Source material:
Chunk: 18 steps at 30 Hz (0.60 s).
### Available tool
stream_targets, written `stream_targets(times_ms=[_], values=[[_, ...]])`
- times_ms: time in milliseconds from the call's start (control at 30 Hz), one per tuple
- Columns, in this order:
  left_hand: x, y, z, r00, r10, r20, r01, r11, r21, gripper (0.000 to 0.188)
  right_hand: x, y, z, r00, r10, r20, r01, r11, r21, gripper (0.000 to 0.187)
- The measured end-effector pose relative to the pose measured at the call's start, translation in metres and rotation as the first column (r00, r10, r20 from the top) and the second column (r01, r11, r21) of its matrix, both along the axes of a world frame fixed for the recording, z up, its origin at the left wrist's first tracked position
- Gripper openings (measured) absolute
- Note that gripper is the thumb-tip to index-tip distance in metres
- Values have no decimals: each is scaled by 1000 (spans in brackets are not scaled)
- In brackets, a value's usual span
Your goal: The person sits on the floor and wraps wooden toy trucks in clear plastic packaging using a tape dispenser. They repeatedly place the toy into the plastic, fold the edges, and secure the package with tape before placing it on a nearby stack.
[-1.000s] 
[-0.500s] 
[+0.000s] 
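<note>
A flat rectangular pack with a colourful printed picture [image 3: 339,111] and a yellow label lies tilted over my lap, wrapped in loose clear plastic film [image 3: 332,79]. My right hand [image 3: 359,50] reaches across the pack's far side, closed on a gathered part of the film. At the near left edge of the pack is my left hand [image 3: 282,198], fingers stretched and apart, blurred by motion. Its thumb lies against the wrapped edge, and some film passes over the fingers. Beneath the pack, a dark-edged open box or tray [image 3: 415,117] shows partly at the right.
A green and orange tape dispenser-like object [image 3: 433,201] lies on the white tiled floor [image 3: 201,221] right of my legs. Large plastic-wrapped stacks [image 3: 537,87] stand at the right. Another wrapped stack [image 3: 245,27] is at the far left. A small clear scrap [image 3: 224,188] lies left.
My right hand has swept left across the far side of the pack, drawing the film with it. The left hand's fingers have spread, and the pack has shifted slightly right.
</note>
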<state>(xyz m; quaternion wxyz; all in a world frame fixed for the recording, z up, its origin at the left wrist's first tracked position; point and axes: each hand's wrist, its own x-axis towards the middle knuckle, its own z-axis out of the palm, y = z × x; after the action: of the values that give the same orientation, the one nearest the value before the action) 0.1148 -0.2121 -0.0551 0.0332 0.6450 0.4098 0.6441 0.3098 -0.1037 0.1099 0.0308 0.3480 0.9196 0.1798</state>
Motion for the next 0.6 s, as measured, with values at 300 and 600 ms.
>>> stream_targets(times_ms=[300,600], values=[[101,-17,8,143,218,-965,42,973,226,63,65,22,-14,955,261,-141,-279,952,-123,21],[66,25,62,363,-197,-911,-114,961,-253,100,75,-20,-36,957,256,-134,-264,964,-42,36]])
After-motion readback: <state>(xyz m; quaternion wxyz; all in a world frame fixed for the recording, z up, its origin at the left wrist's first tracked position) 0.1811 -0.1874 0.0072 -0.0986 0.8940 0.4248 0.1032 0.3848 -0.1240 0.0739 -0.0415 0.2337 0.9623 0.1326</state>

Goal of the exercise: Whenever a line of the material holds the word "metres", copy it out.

Result of the exercise:
- The measured end-effector pose relative to the pose measured at the call's start, translation in metres and rotation as the first column (r00, r10, r20 from the top) and the second column (r01, r11, r21) of its matrix, both along the axes of a world frame fixed for the recording, z up, its origin at the left wrist's first tracked position
- Note that gripper is the thumb-tip to index-tip distance in metres

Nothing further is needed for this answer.